THE TASK.
What lines below hold the string "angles"? Copy them all.

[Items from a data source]
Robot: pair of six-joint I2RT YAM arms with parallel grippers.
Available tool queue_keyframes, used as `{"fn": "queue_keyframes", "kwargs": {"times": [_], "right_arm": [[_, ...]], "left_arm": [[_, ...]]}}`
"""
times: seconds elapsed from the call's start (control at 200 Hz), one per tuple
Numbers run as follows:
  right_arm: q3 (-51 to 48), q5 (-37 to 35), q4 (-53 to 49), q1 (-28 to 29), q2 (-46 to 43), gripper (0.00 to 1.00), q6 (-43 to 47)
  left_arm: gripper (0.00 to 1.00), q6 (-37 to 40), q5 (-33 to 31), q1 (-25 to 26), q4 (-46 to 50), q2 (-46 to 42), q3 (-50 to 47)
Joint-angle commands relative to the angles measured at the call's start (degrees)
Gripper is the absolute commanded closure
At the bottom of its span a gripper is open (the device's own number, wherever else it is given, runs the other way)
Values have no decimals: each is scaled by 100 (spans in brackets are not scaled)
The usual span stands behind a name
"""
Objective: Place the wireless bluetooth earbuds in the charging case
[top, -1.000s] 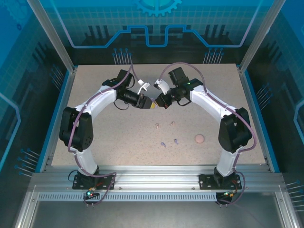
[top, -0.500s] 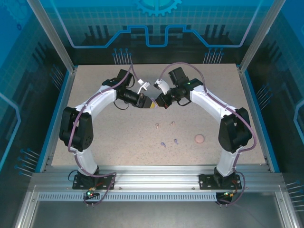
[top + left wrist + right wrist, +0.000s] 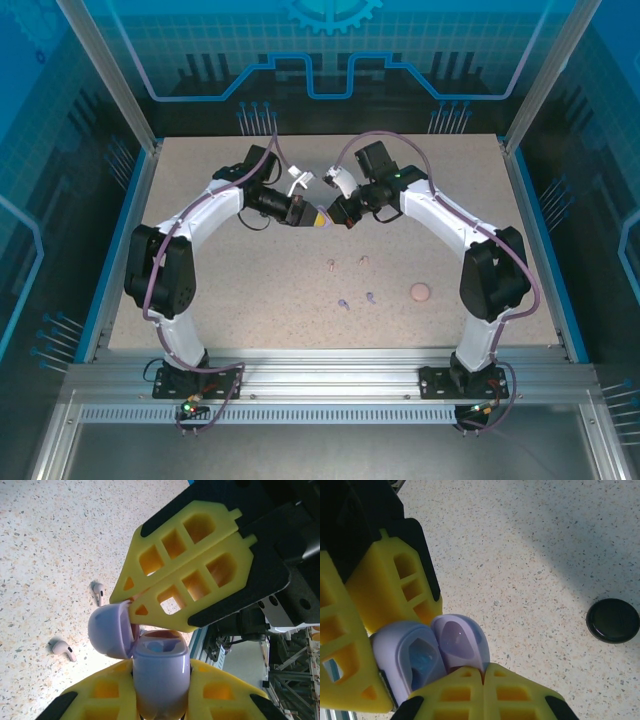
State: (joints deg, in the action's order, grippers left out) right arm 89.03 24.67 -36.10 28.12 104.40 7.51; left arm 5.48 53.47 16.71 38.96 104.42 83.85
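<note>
Clamping now complete: left gripper (image 3: 161,680) has tightened fully on the lilac case (image 3: 161,652), lid (image 3: 111,630) hinged open; right gripper (image 3: 483,672) closed, tips against lid; lilac earbuds (image 3: 370,296) lie loose on the table (image 3: 260,290), well apart from it; insertion not begun.

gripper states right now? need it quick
Left gripper: closed on the lilac charging case.
Right gripper: closed, tips against the case's open lid.
</note>
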Motion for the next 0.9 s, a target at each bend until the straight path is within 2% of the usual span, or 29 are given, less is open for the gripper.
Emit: {"fn": "queue_keyframes", "kwargs": {"times": [0.0, 0.095, 0.16, 0.265, 0.465, 0.62, 0.895], "right_arm": [[131, 98, -47, 58, 19, 100, -78], [145, 57, 26, 20, -25, 99, -193], [168, -1, 84, -36, -78, 90, -328], [291, -167, 95, -201, -169, 65, -711], [157, -6, 363, -547, -705, 45, -1353], [-33, -35, 288, -683, -1139, 38, -1821], [-967, -300, 61, -620, -1856, 36, -2635]], "left_arm": [[97, -27, 348, -10, -264, -23, 75], [100, -92, 344, -10, -383, -75, -44], [100, -138, 333, -19, -489, -121, -123], [100, -234, 295, -47, -709, -252, -325], [100, -442, 160, -106, -1202, -701, -758], [100, -644, -87, -131, -1701, -1152, -1185], [100, -1366, -896, -148, -3353, -2338, -2468]]}}
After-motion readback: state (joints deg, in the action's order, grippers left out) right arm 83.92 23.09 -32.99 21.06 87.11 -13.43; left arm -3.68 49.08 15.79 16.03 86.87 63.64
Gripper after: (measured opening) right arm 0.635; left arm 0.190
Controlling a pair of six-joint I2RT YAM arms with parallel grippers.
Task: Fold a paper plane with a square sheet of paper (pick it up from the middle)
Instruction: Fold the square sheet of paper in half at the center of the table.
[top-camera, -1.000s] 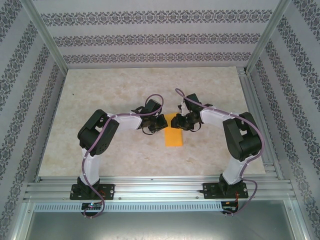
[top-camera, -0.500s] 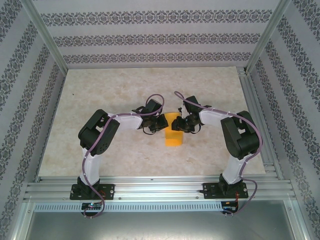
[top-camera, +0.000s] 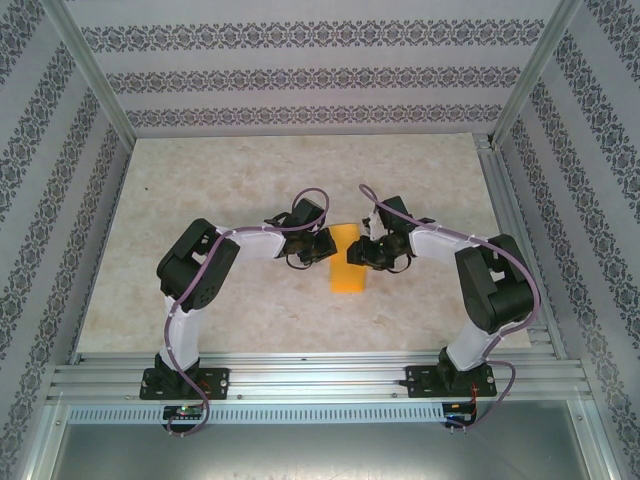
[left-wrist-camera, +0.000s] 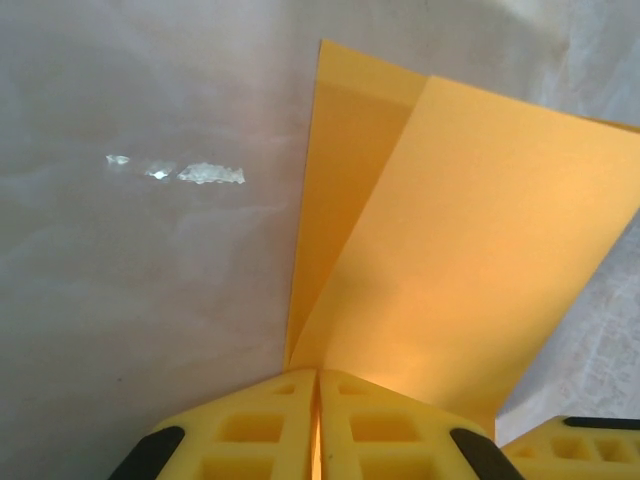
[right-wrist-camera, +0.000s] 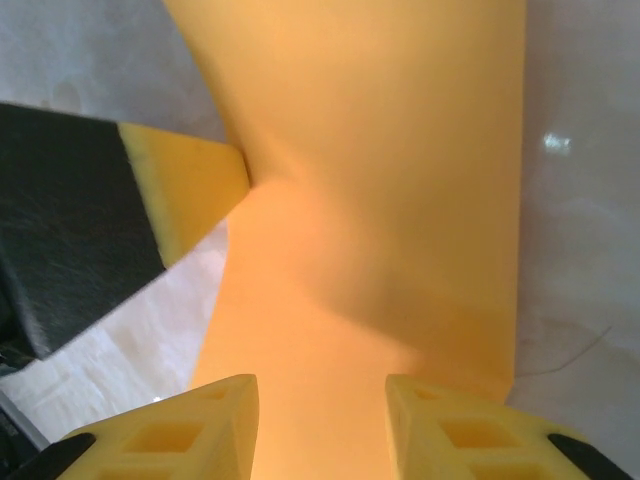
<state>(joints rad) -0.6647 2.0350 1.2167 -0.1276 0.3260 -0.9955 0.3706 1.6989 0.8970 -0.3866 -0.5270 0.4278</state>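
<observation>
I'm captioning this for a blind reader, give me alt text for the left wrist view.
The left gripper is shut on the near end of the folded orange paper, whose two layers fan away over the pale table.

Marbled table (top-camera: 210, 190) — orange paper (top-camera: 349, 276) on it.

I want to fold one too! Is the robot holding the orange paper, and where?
Yes. The left gripper, shut, pinches the square sheet of paper at its left edge. The right gripper is open, gripping nothing.
</observation>
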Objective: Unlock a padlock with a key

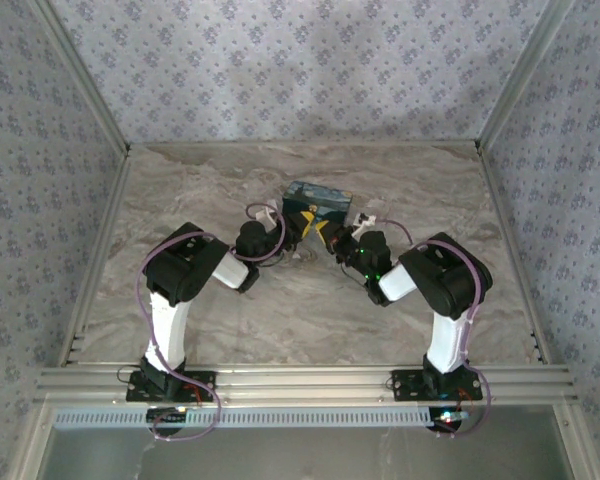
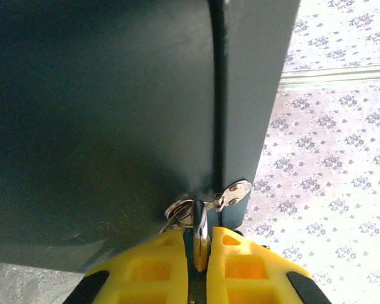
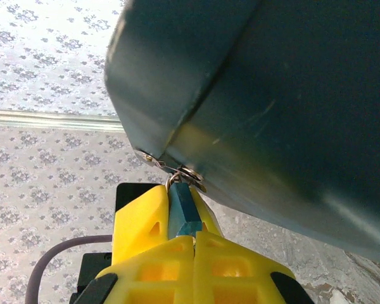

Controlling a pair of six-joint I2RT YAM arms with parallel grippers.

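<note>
Two robot arms are reaching in from the near edge of a marble-patterned table (image 1: 280,310) and meeting at a blue tin (image 1: 318,200), which is sitting around the middle of the table, slightly toward the far edge. The padlock (image 3: 182,212), a tiny blue block, is hanging at the tin's near side, with its shackle passing through a small metal ring (image 3: 191,174) at the seam between lid and body. The right fingers (image 3: 158,263) are clamping tightly on the padlock's lower part from both sides. This is probably steadying it so it is not swinging or twisting while a key is being worked in. The left fingers (image 2: 171,259) are pressing almost together on a thin silver piece that appears to be the key (image 2: 199,228), held edge-on and pointing toward the tin's seam. A key ring (image 2: 179,211) and a second key (image 2: 235,192) are dangling beside it against the tin's dark wall. From above, the two sets of fingers are sitting nearly tip to tip just in front of the tin, likely because lock and key are having to line up closely. The keyhole is hidden, so it is not possible to tell whether the key is entering it. With the padlock hanging on its ring, the unlocking appears not yet done.
</note>
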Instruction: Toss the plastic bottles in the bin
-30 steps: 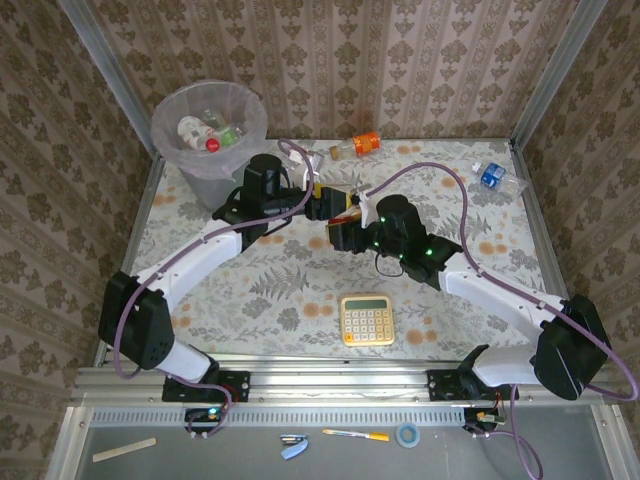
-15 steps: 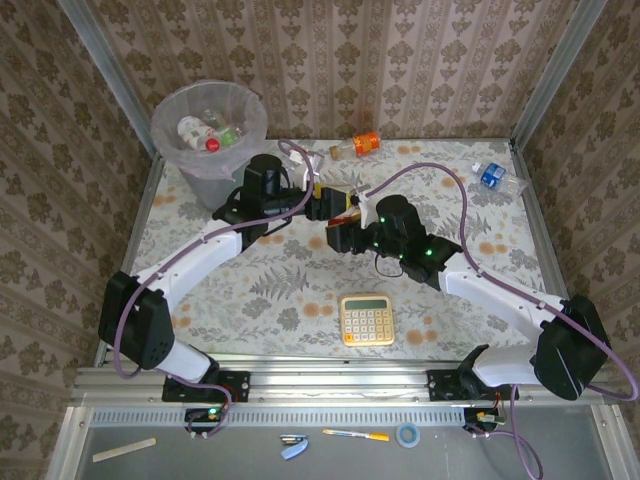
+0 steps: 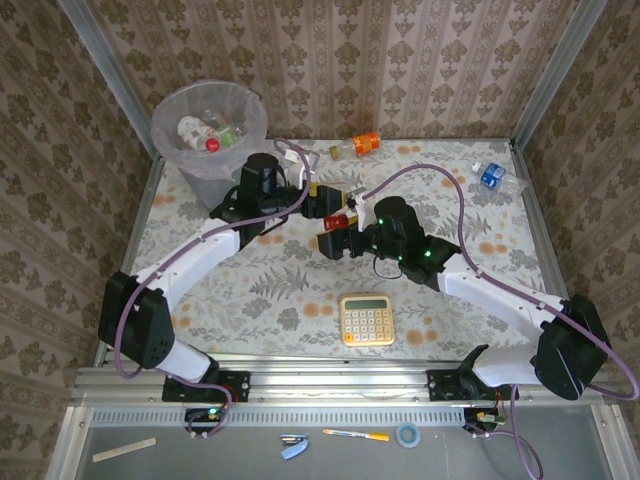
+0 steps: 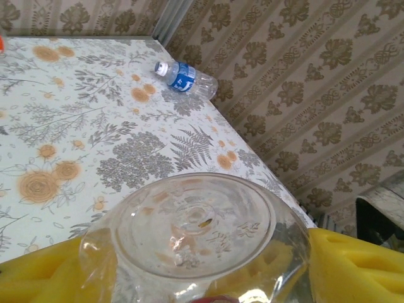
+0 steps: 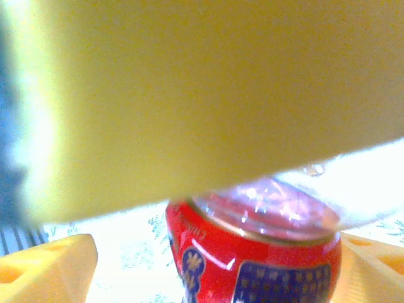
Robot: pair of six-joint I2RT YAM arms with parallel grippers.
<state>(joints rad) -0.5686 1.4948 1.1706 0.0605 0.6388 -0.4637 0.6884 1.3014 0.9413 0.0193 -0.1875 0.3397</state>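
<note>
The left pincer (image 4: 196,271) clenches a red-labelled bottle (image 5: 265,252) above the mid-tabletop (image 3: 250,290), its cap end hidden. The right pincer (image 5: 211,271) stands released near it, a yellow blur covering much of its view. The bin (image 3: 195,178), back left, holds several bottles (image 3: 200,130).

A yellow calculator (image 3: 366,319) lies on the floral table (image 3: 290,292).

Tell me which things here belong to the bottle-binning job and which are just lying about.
Job: round grey bag-lined waste bin; red-labelled clear plastic bottle; orange-labelled plastic bottle; blue-labelled plastic bottle; bottles already binned.
Lying about: square yellow calculator; orange-tipped pen; blue tape roll.
</note>
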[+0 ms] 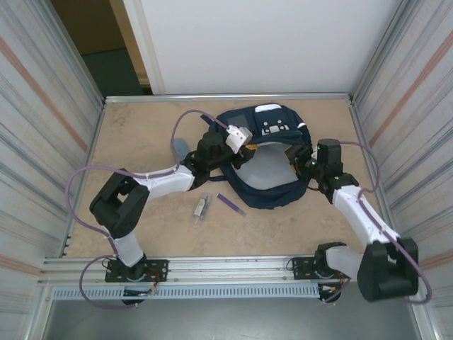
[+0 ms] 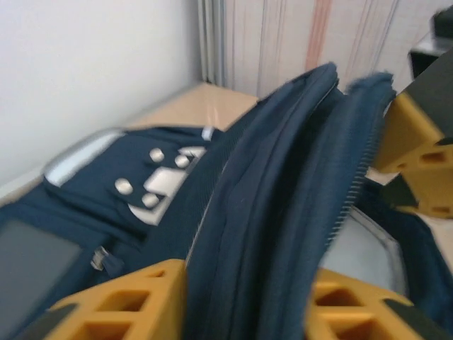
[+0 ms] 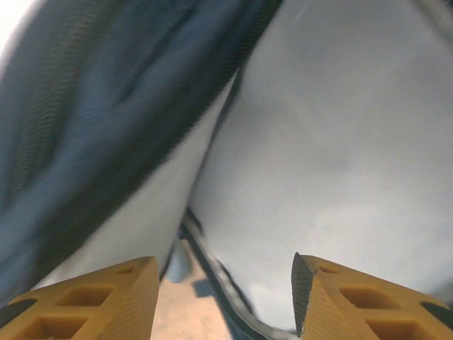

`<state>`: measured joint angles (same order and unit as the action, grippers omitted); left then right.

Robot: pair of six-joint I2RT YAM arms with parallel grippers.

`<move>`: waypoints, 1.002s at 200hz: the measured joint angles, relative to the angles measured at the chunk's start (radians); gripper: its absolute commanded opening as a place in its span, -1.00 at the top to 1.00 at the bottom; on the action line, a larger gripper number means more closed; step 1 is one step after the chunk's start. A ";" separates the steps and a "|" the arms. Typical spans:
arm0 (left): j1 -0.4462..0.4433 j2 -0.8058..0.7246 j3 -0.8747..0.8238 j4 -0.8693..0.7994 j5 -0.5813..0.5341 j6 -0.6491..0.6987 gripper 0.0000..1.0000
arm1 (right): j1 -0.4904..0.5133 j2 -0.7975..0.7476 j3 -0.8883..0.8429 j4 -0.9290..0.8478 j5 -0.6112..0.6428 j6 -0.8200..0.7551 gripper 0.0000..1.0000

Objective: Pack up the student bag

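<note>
The large navy fabric backpack is lying on the counter, mouth gaping. Left hand is straddling the raised rim, grip unclear, probably propping it open; right hand is hovering parted and empty beside the lining.

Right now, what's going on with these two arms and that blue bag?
Both arms are at the student bag, lying open at the far middle of the table. The left gripper has the raised rim between its fingers; whether it grips is unclear. The right gripper is open over the grey lining. A purple pen and a small pale item lie nearer the arms, not yet packed.
</note>
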<state>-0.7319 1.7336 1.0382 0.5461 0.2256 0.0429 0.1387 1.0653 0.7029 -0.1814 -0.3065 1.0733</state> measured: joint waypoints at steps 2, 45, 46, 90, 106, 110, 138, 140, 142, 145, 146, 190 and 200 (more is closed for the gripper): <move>0.000 -0.003 -0.002 -0.005 0.001 -0.007 0.09 | 0.000 -0.007 0.003 -0.014 0.002 -0.009 -0.05; 0.013 -0.172 -0.014 -0.199 0.057 -0.138 -0.27 | 0.019 -0.121 0.115 -0.301 0.062 -0.222 -0.05; 0.013 -0.180 -0.014 -0.206 0.060 -0.140 -0.27 | 0.020 -0.121 0.117 -0.305 0.064 -0.225 -0.05; 0.043 -0.367 0.027 -0.525 0.048 -0.242 -0.48 | 0.063 -0.092 0.233 -0.440 0.079 -0.368 -0.06; 0.097 -0.373 0.085 -0.657 0.021 -0.285 -0.57 | 0.081 -0.054 0.256 -0.452 0.079 -0.401 -0.06; 0.116 -0.371 0.099 -0.687 0.012 -0.300 -0.59 | 0.088 -0.043 0.259 -0.454 0.080 -0.408 -0.06; 0.264 -0.328 0.138 -0.816 -0.093 -0.402 -0.85 | 0.147 0.021 0.280 -0.471 0.089 -0.452 -0.11; 0.275 -0.319 0.140 -0.824 -0.105 -0.407 -0.89 | 0.151 0.024 0.282 -0.472 0.091 -0.455 -0.11; 0.285 -0.309 0.143 -0.833 -0.118 -0.413 -0.95 | 0.157 0.027 0.282 -0.473 0.094 -0.457 -0.12; 0.296 -0.298 0.148 -0.844 -0.133 -0.425 -0.97 | 0.163 0.029 0.283 -0.473 0.096 -0.461 -0.13; 0.299 -0.293 0.149 -0.846 -0.137 -0.425 -0.97 | 0.164 0.030 0.283 -0.473 0.097 -0.462 -0.13; 0.364 0.019 0.316 -1.015 -0.297 -0.515 -0.97 | 0.239 0.040 0.283 -0.479 0.121 -0.514 -0.38; 0.366 0.077 0.352 -1.054 -0.314 -0.534 -0.98 | 0.249 0.043 0.283 -0.479 0.125 -0.520 -0.39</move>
<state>-0.3660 1.8111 1.3907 -0.5076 -0.0887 -0.4911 0.3874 1.1088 0.9859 -0.6605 -0.1814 0.5533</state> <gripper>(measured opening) 0.986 0.689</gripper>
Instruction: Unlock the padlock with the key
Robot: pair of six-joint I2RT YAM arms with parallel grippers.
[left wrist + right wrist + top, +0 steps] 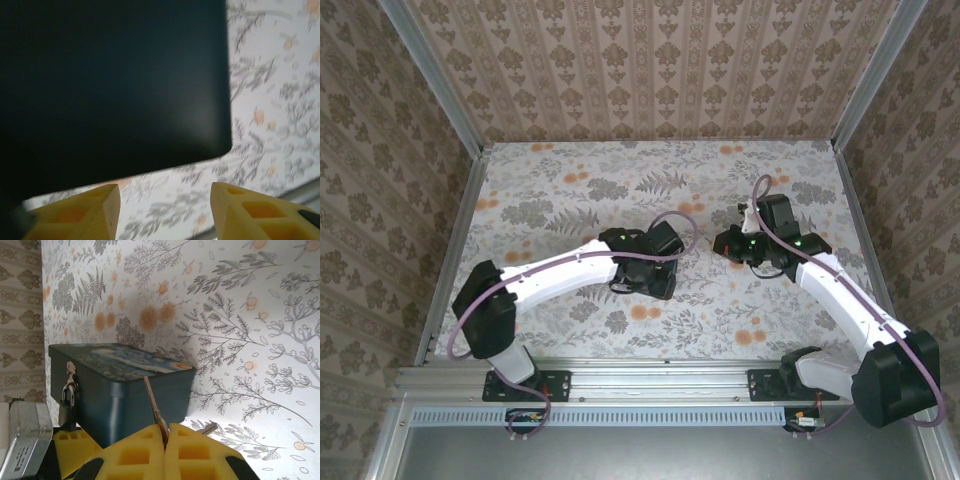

WRITTEN SOLUTION.
Joint-angle commands relative to the angles measured at the call's start (degrees)
`<state>`: measured joint angles (same order and unit as the action, grippers omitted); left then right.
`<move>`: waypoints, 1.002s at 200hz: the measured joint angles, relative to the angles measured at the chunk's start (radians); gripper: its absolute commanded opening as a place in its span, -1.00 at the top to 1.00 at the bottom; on the action line, a larger gripper number means more closed; step 1 is one step after the chunk's start. A ";" separates the steps and a "|" the arms. Typical spans:

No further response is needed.